**Activity**
Only one stretch of the data below should be repeated: the lines from the line containing "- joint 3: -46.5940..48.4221" through the line containing "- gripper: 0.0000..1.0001", inclusive, exactly as they are.

Data excerpts
-------

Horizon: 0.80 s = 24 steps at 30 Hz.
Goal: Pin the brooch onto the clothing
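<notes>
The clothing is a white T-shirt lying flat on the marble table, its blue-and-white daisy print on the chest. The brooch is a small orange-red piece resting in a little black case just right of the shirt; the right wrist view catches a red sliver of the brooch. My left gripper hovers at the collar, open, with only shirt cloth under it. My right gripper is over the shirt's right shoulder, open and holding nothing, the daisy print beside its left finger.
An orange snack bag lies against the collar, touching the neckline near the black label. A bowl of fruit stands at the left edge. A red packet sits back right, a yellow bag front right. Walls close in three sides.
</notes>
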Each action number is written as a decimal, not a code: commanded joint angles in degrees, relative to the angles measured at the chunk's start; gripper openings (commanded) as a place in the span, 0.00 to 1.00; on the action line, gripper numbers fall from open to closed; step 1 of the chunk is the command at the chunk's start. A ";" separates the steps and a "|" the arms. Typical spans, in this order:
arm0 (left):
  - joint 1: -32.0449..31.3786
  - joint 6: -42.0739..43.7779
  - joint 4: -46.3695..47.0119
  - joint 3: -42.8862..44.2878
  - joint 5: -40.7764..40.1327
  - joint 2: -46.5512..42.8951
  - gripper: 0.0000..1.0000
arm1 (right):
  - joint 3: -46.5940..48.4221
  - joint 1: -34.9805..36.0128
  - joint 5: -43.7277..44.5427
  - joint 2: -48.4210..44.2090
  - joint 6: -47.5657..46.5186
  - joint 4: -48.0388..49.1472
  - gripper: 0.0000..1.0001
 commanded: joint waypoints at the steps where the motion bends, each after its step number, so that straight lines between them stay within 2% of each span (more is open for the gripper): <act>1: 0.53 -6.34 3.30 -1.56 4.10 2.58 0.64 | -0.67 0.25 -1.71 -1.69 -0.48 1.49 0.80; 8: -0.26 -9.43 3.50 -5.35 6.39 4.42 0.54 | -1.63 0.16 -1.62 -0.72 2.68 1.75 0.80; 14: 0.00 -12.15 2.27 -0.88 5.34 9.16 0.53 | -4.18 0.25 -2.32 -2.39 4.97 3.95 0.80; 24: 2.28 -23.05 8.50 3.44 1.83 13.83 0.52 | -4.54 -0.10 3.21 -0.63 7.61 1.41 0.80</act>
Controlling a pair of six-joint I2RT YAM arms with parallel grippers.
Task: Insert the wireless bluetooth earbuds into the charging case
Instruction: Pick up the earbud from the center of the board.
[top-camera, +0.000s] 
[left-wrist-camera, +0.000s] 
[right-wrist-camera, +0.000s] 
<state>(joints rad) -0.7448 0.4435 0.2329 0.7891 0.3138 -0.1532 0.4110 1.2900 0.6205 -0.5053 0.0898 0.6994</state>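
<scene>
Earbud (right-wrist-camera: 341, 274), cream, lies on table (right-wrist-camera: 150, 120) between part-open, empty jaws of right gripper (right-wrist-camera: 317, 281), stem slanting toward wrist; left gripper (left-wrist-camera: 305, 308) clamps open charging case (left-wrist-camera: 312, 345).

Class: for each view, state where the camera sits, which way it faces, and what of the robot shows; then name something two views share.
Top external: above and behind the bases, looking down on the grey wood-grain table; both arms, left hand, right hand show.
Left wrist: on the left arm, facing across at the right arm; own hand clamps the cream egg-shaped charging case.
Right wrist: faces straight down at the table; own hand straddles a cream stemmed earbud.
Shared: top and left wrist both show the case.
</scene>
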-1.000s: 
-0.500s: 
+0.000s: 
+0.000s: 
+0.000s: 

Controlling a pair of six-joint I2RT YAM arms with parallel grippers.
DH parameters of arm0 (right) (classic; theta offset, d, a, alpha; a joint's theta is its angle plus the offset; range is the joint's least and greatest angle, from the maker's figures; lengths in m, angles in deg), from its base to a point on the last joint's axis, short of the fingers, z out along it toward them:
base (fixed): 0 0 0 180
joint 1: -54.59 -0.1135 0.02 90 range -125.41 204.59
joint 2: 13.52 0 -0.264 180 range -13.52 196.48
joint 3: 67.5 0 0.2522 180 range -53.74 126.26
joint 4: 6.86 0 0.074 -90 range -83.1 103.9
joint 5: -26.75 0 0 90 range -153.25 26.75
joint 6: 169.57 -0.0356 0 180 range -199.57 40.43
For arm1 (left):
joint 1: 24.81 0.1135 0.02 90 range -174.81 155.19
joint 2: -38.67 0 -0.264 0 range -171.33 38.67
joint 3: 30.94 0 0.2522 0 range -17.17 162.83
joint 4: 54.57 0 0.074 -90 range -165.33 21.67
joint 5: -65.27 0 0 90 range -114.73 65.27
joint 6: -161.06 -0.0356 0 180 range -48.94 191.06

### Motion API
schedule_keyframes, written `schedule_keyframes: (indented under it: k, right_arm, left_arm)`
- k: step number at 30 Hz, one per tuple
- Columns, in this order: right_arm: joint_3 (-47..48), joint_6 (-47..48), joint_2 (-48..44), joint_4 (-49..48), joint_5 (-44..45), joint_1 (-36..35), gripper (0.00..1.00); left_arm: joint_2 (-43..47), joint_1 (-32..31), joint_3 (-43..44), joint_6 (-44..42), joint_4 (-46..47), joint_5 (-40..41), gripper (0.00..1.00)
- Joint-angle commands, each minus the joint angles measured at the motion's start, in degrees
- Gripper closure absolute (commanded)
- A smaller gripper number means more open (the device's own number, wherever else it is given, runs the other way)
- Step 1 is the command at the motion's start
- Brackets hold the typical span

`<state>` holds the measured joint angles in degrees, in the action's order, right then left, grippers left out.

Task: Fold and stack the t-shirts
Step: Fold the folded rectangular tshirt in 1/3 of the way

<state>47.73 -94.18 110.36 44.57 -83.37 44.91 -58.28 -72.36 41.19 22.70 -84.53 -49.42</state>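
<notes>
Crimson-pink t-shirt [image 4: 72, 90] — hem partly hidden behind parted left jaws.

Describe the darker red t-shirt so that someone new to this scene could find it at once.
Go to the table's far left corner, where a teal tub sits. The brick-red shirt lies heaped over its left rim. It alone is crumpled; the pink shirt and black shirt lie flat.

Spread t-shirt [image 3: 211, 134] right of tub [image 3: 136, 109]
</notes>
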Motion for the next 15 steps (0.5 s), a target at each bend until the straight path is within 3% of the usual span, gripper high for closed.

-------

**Response**
  - joint 3: -46.5940..48.4221
  - joint 1: -34.9805..36.0128
  - joint 5: -43.7277..44.5427
  - joint 2: -48.4210..44.2090
  - joint 6: -47.5657..46.5186
  - joint 4: -48.0388..49.1472
  - gripper: 0.0000..1.0001

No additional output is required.